EXTRACTED INFORMATION
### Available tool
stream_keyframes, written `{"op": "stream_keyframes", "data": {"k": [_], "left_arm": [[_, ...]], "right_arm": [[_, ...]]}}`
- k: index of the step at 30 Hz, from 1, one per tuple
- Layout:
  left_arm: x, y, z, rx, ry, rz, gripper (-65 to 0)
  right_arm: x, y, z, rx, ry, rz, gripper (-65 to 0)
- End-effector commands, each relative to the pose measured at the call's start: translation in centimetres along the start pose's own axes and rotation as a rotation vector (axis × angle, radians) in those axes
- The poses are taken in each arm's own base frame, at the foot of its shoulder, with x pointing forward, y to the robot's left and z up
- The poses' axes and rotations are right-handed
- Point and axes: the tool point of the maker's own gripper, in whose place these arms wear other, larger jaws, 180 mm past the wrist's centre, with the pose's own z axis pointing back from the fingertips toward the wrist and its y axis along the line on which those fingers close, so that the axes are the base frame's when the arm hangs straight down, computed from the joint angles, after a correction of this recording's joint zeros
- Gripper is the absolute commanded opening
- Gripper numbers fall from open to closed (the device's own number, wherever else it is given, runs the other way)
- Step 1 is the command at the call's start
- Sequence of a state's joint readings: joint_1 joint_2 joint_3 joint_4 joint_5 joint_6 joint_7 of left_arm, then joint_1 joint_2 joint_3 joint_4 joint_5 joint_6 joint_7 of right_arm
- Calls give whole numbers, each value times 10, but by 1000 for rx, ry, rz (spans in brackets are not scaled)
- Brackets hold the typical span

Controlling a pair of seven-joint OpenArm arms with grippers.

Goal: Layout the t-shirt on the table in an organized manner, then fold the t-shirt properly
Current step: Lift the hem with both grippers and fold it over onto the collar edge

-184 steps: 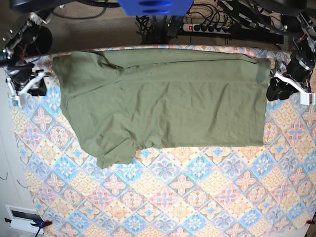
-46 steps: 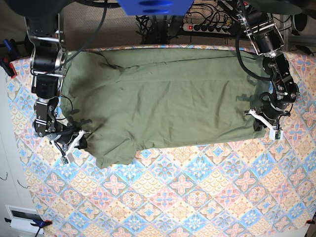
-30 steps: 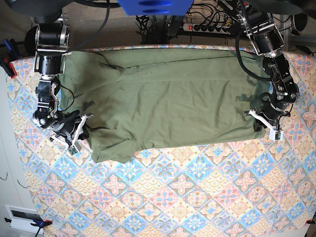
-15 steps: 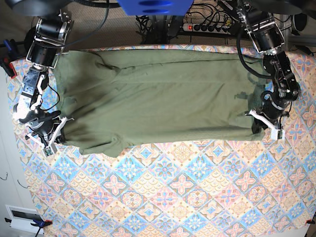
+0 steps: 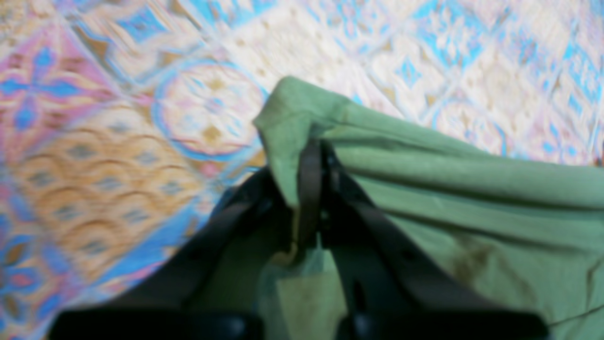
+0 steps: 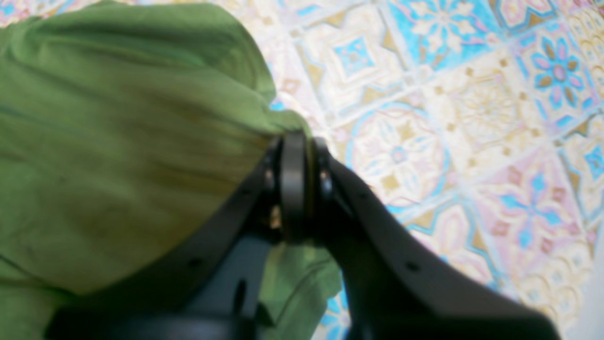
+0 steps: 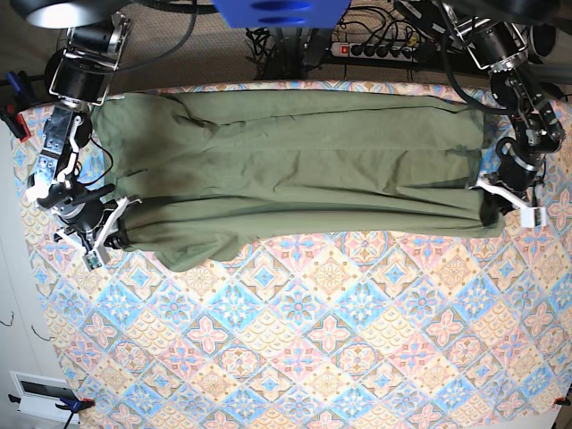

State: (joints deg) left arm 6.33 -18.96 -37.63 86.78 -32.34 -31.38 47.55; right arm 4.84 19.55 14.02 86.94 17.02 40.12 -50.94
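Both grippers, left [image 5: 309, 189] and right [image 6: 295, 184], clamped on shirt [image 7: 295, 170] corners; I'd pull outward evenly, keeping the cloth between them low over the table [image 7: 357, 357].

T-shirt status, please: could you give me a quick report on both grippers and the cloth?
Left gripper shut on the t-shirt edge. Right gripper shut on its opposite end. T-shirt stretched between them on the table, wrinkled, not yet folded. Nothing in the way.
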Motion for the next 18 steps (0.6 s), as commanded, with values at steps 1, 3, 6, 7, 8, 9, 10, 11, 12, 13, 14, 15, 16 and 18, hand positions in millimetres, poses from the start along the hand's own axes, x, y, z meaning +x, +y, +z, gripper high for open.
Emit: {"op": "stream_keyframes", "data": {"k": [1, 3, 6, 7, 8, 9, 10, 11, 12, 13, 14, 15, 16, 18], "left_arm": [[22, 14, 9, 36, -59, -14, -650], [22, 17, 12, 46, -64, -10, -650], [13, 19, 16, 51, -42, -14, -650], [14, 18, 18, 51, -41, -22, -650], [11, 18, 21, 53, -35, -30, -650], [8, 17, 23, 53, -27, -39, -650], [7, 16, 26, 52, -22, -50, -650], [5, 13, 29, 50, -18, -61, -650], [4, 11, 31, 48, -16, -70, -650], [1, 10, 35, 50, -7, -80, -650], [-1, 10, 38, 50, 0, -87, -650], [-3, 9, 40, 51, 5, -93, -650], [-6, 9, 42, 51, 13, -99, -650], [-9, 6, 48, 47, 20, -108, -650]], "right_arm": [[9, -9, 7, -22, -29, 16, -643], [2, -7, 6, -17, -14, 10, -643], [-10, -2, 7, -8, 11, 5, -643], [-14, -1, 7, -6, 19, 3, -643], [-16, -1, 7, -4, 23, 2, -643], [-20, 0, 6, -2, 30, -1, -643], [-22, 1, 7, 0, 36, -2, -643], [-25, 2, 7, 2, 42, -4, -643], [-26, 2, 7, 3, 43, -4, -643], [-26, 2, 7, 3, 43, -4, -643], [-26, 2, 7, 3, 43, -4, -643], [-27, 3, 7, 4, 46, -5, -643], [-31, 4, 7, 6, 53, -6, -643], [-34, 5, 7, 7, 60, -6, -643]]}}
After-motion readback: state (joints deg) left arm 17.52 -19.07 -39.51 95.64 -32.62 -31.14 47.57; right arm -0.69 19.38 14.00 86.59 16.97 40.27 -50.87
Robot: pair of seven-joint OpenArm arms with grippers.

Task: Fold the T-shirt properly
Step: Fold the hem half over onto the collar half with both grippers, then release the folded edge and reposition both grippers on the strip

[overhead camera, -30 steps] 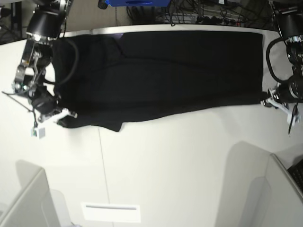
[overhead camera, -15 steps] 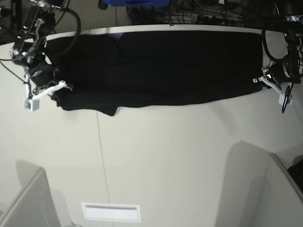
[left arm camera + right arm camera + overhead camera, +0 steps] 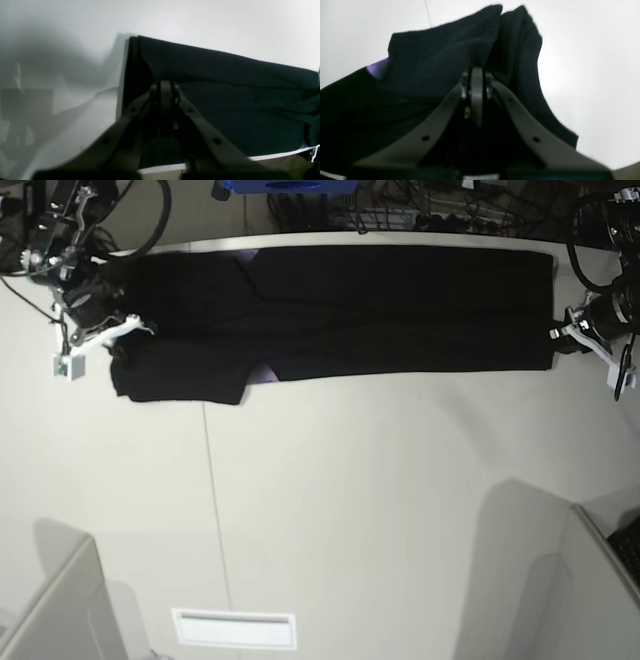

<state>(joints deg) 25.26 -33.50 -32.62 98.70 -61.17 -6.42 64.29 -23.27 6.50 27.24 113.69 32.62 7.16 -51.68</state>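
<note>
Both grippers have carried the near edge of the T-shirt (image 3: 390,310) toward the far side of the counter (image 3: 380,510) over the last second. The right gripper (image 3: 128,328) pinches cloth at the sleeve end: in the right wrist view its jaws are drawn together on a bunched black fold (image 3: 480,62). The left gripper (image 3: 560,335) clamps the hem corner at the other end, and the left wrist view shows its jaws closed on the edge of the cloth (image 3: 140,75). A second ago the shirt's near edge ran slanted and sagging across the counter, with the right gripper lower down; now that edge lies nearly straight and parallel to the far edge, so the shirt forms a long, narrow black band along the back of the counter. That reads as a lengthwise fold just being laid over, with the doubled layers visible at the hem in the left wrist view. A sliver of purple print (image 3: 262,376) peeks out near the sleeve, which suggests the printed side is tucked inward. The sleeve end (image 3: 175,380) juts out a little wider than the rest, so the fold may want tidying there. No containers are in play; nothing holds the shirt but the counter and the two grippers.
</note>
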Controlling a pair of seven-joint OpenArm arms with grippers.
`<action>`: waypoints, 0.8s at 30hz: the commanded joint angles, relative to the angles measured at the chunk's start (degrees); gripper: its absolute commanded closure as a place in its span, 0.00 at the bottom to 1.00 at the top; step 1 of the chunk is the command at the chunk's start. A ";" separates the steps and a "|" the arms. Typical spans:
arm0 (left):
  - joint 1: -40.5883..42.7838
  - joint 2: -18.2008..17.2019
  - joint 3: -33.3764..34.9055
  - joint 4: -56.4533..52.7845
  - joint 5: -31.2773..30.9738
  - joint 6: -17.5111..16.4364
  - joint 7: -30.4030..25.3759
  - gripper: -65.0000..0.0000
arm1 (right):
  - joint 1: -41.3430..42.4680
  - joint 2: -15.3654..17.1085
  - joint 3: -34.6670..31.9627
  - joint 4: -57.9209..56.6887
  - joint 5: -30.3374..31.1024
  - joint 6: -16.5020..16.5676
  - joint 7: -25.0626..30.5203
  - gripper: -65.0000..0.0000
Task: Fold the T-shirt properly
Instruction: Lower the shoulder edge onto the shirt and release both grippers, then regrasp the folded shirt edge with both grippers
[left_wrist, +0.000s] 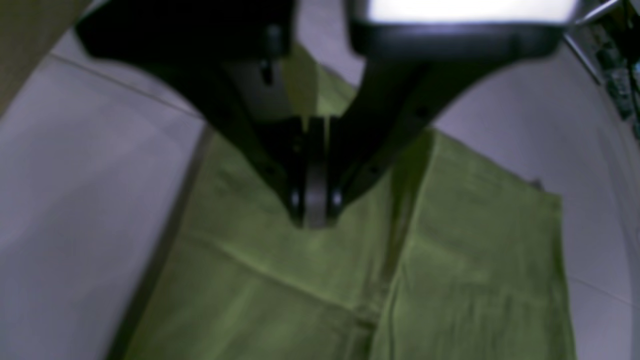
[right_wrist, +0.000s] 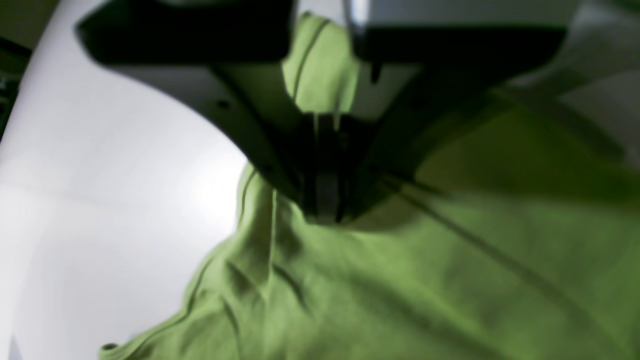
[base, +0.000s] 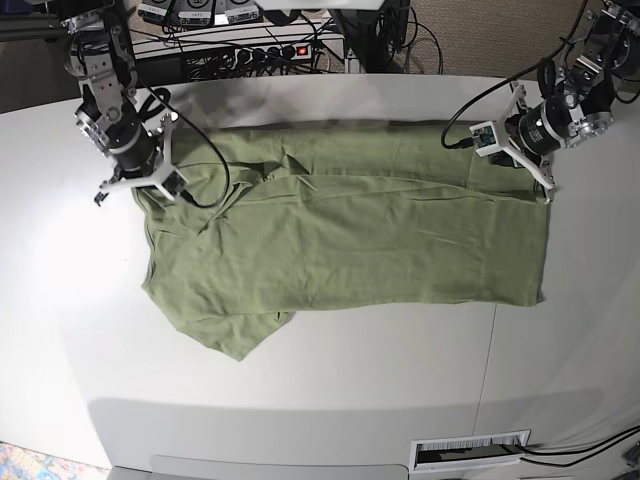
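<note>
**A:** Left wrist view first. Left gripper (left_wrist: 315, 210) is at frame centre, jaws pinched right together with a thin edge of the T-shirt (left_wrist: 450, 260) running up between them. Below it the fabric lies as two overlapping panels with a seam line down the middle, on the white table (left_wrist: 75, 200).

**B:** So it's gripping cloth, not just resting on it?

**A:** Looks like a grip, a strip of green sits between the fingers above the tips. Blurry, so I can't say how many layers.

**B:** Right wrist view?

**A:** Right gripper (right_wrist: 325, 205) same story: jaws fully closed, the T-shirt (right_wrist: 400, 280) bunched and pulled up to the tips, hem edge visible at lower left. Wrinkles fan out from the pinch, so it's under tension.

**B:** Base view?

**A:** T-shirt (base: 340, 240) is spread across the middle of the table (base: 300, 400), long axis left to right, one sleeve poking out lower left. Right gripper (base: 150, 185) holds the upper-left corner, left gripper (base: 535, 175) the upper-right corner.

**B:** Advice for the fold?

**A:** My read: both hold the far edge to bring it over toward the near one. Lift both corners evenly, keep the edge taut between them, travel in sync, and lay down low so the bunched left side doesn't crease.
</note>
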 joint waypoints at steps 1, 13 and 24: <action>-0.31 -1.07 -0.46 0.81 -0.66 0.37 -0.42 1.00 | 1.20 0.61 -0.70 -0.37 0.15 0.04 -0.92 1.00; 4.22 -2.19 -0.46 0.81 -3.17 -4.48 1.40 1.00 | -2.60 1.14 -2.21 3.58 2.36 0.02 -10.23 1.00; 10.56 -4.42 -0.46 0.90 -2.45 -4.48 2.43 1.00 | -8.17 1.11 -1.88 10.01 0.81 0.00 -13.49 1.00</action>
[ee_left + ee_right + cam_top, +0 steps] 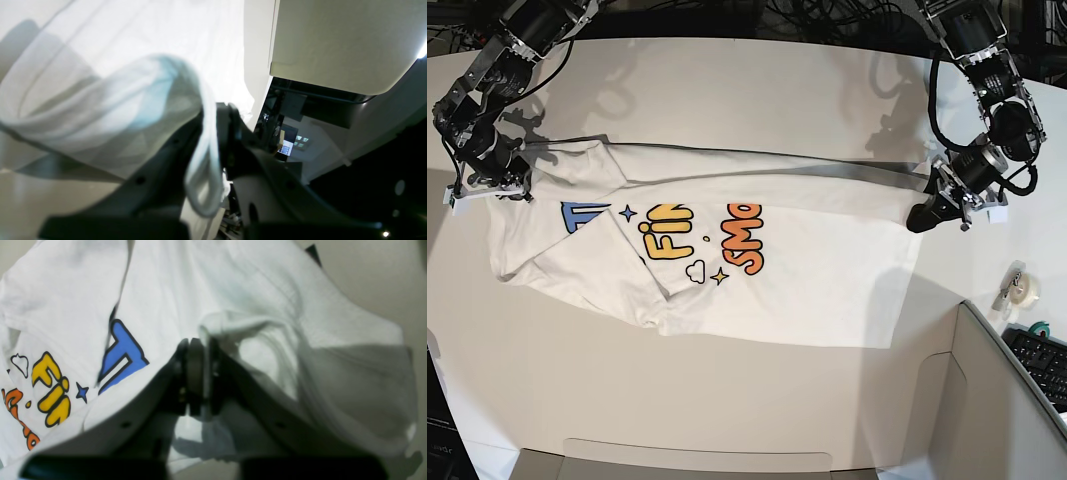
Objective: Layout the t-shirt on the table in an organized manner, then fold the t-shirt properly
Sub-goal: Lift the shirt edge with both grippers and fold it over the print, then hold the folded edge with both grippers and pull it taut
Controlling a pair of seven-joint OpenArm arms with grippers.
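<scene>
My left claw (213,146) is clenched on the t-shirt (727,260) hem and my right claw (196,373) pinches the opposite edge. I hold both ends apart so it stretches flat over the worktop (757,90).

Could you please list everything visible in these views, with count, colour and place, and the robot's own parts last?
t-shirt: one, white with blue, yellow and orange lettering, stretched across the middle of the table, print up, partly creased.
table: one, white, under everything.
box walls: grey-beige, along the near edge and near right corner of the base view.
tape roll: one, pale, on the table by the box wall.
keyboard: one, black, at the right edge of the base view.
left gripper: one, black, shut on a fold of the t-shirt's edge.
right gripper: one, black, jaws close together with shirt cloth between them at the other end.
</scene>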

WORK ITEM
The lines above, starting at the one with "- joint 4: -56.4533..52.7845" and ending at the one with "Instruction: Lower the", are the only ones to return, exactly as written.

ANSWER TO THIS EXERCISE
  - joint 4: -56.4533..52.7845
  - joint 5: -31.2773..30.9738
  - joint 6: -17.5111..16.4364
  - joint 7: -30.4030..25.3759
  - gripper: -65.0000..0.0000
arm1 (right):
  - joint 1: -41.3430..42.4680
  - joint 2: -15.3654..17.1085
  - joint 3: -34.6670..31.9627
  - joint 4: -57.9209..56.6887
  - joint 5: -30.3374..31.1024
  - joint 6: -16.5020..16.5676
  - joint 7: -25.0626..30.5203
  - gripper: -65.0000..0.0000
Task: Fold the T-shirt properly
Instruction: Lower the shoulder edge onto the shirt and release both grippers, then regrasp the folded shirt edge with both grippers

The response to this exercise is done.